While regulators address present-day risks, this partnership also looks a decade into the future, confronting a threat that could shatter modern digital security: quantum computing. Once they reach sufficient scale, quantum computers are expected to break the public-key encryption (like RSA and ECC) that protects virtually all digital communications today.

This creates a “harvest now, decrypt later” scenario, where adversaries can collect encrypted data today, confident they can break it open in the future. For autonomous systems with 15- to 20-year operational lifecycles, this is an existential threat. A robot built today could have its core communications and update mechanisms rendered insecure long before it is retired.

Infineon's OPTIGA TPM is one of the first commercial chips to address this head-on. It features a firmware update mechanism protected by Post-Quantum Cryptography (PQC), specifically the XMSS hash-based signature scheme. This ensures that the core integrity of the security chip itself can be maintained securely, even in a post-quantum world. Furthermore, the company has a clear roadmap to incorporate the new PQC algorithms being standardized by the U.S. National Institute of Standards and Technology (NIST), such as ML-KEM and ML-DSA. By building on this platform, robotics developers can “future-proof” their designs against a threat that has the potential to become a digital apocalypse.

Why Hardware is the Indispensable Anchor

The strategic decision to rely on a discrete hardware module is critical. While software-based security and firmware-level TPMs (fTPMs) exist, they share resources with the main processor, creating a larger attack surface. A dedicated, physically isolated chip like the OPTIGA TPM, which carries stringent certifications like Common Criteria EAL4+, provides a much stronger security guarantee.

This hardware anchor is responsible for protecting the crown jewels of a Physical AI system. It provides a secure vault for cryptographic keys, including those that protect the company's proprietary AI models. It enables encrypted communications and ensures that over-the-air (OTA) software updates are authentic and untampered with, preventing a hacker from deploying malicious code to an entire fleet.

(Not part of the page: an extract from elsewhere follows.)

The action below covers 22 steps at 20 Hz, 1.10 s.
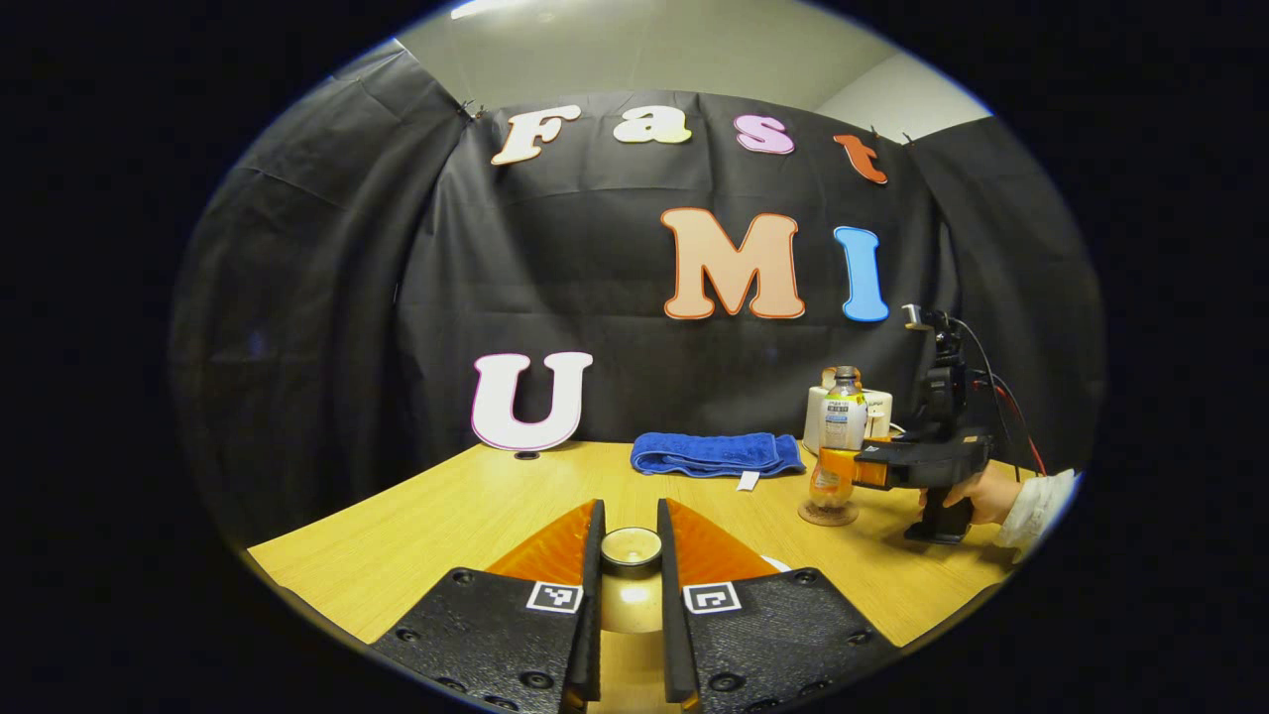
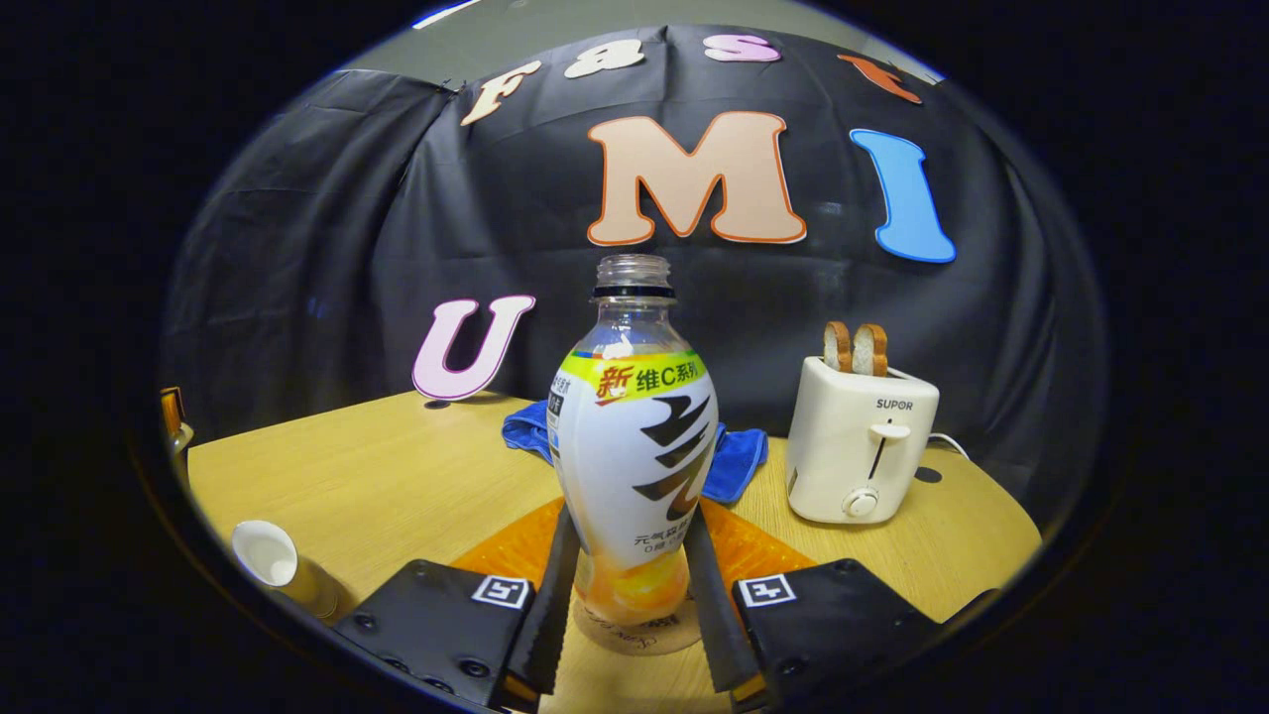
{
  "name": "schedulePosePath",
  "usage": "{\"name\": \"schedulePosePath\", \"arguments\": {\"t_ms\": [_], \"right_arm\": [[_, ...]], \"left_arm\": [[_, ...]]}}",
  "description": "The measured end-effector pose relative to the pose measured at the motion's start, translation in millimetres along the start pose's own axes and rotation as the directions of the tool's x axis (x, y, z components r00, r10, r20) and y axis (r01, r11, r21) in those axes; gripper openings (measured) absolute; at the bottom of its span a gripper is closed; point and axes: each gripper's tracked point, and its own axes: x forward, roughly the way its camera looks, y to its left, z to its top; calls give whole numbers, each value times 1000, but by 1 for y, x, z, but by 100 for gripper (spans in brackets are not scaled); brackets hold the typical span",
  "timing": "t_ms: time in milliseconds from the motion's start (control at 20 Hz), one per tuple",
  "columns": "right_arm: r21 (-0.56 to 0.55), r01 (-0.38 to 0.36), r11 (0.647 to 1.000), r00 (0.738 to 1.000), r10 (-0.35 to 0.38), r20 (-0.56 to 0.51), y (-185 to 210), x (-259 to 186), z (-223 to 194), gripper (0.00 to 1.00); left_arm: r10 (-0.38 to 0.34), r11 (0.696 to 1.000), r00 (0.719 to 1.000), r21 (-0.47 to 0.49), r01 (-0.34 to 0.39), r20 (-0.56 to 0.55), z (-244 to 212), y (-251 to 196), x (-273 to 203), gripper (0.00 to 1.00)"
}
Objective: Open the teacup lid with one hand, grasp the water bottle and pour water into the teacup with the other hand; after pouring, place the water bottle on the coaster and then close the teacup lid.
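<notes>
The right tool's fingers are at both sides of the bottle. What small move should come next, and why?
Probably lift the water bottle straight off the coaster: the right tool grips it, the teacup stands open and looks empty inside, and the left tool holds the lid.

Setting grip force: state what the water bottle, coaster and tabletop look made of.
Water bottle: clear, glossy plastic, seemingly; see-through neck, printed wrap. Coaster: likely cork; matte, brown, speckled disc beneath it. Tabletop: pale wood or laminate; straight grain lines, slight sheen.
</notes>
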Motion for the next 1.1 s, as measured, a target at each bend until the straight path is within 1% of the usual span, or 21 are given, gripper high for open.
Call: {"name": "schedulePosePath", "arguments": {"t_ms": [350,500,550,700,800,850,900,950,1000,1100], "right_arm": [[-2,15,1000,999,-15,-38,-7,4,-21,60],[3,19,1000,1000,-19,-24,-7,1,-20,62],[2,20,1000,999,-19,-27,-7,1,-21,64],[2,24,1000,999,-24,-29,-9,-1,-22,75],[6,24,1000,999,-24,-34,-9,-2,-25,77],[4,21,1000,999,-21,-34,-8,-3,-26,74],[2,20,1000,999,-19,-34,-8,-4,-26,78],[1,19,1000,999,-19,-33,-8,-5,-28,84],[4,17,1000,999,-17,-32,-7,-6,-28,83],[12,24,1000,999,-23,-31,-9,-8,-27,94]], "left_arm": [[-3,1000,1000,-4,3,0,-1,-1,1,22],[-5,1000,1000,-4,5,1,-1,-1,1,22],[-5,1000,1000,-4,5,2,0,-1,2,22],[-11,1000,1000,-6,11,2,0,-5,1,22],[-16,1000,1000,-8,16,3,0,-7,2,22],[-17,1000,1000,-8,17,4,0,-7,2,22],[-19,1000,1000,-7,19,3,0,-8,2,22],[-22,1000,1000,-7,22,0,-1,-9,2,22],[-26,1000,1000,-8,26,-2,-2,-11,3,22],[-36,999,999,-9,35,-8,-3,-14,5,22]]}}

For an industry moving from lab pilots to mass deployment, this level of trust is non-negotiable. The economics of robotics are predicated on scale, and scaling is impossible without a secure, manageable foundation. Infineon estimates its potential semiconductor content in a single humanoid robot could be around $500, and it's clear they see security components as a rapidly growing portion of that value. By partnering with NVIDIA, the German chipmaker is embedding its solution at the heart of the ecosystem, aiming to become the default choice for securing the next industrial revolution. This partnership isn't just about selling more chips; it's about building the shield for tomorrow's autonomous world.